KataGo
KataGo copied to clipboard
Error during training
When I trained KataGo, it made a problem: Shuffled data path does not exist, there seems to be no shuffled data yet, waiting and trying again later: /content/KataGo/python/selfplay/shuffleddata/current How can I solve it?
Presumably you are running it with command line arguments such that it expects the shuffled data to be at /content/KataGo/python/selfplay/shuffleddata/current
Is that the path you intended? If not, you need specify the correct path, presumably the path that you are actually outputting the shuffled data to via shuffle.py or shuffle.sh.

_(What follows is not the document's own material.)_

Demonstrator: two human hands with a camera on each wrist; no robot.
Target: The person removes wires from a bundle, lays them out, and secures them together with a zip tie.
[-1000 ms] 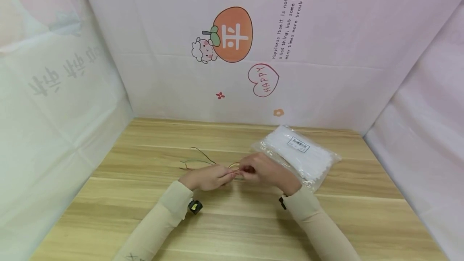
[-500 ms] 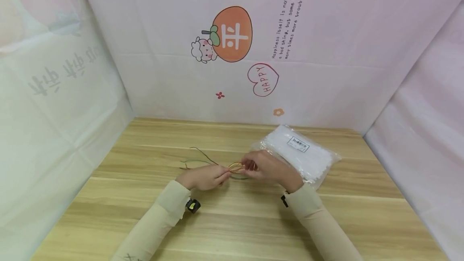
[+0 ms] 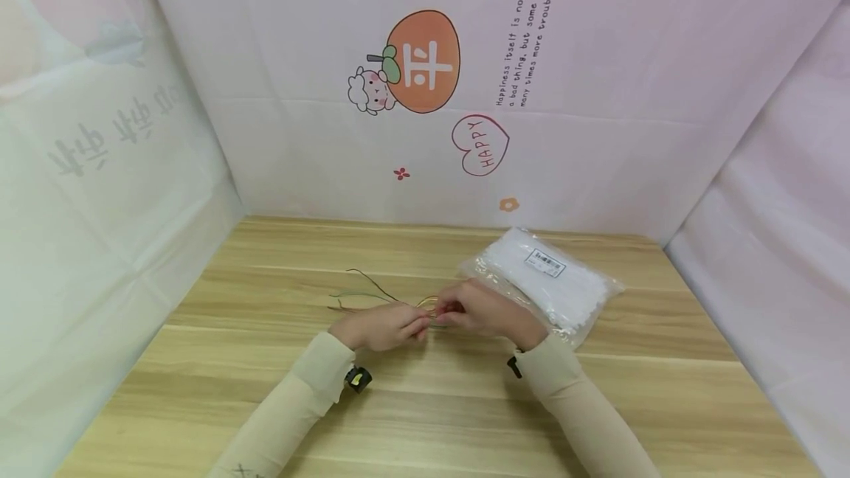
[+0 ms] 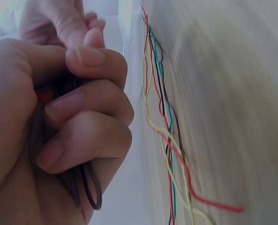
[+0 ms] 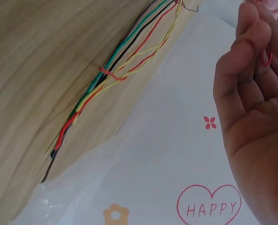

If this is the very start of training from scratch, there might not be enough data yet, which is why it says it is waiting and trying again later. Check all the logs and paths for your selfplay processes and your shuffle processes.
The parameters I set are ./selfplay/train.sh selfplay b6c96 b6c96 256 main -lr-scale 1.0 >> log.txt 2>&1 & disown
Okay, but where is the data that you are trying to train on?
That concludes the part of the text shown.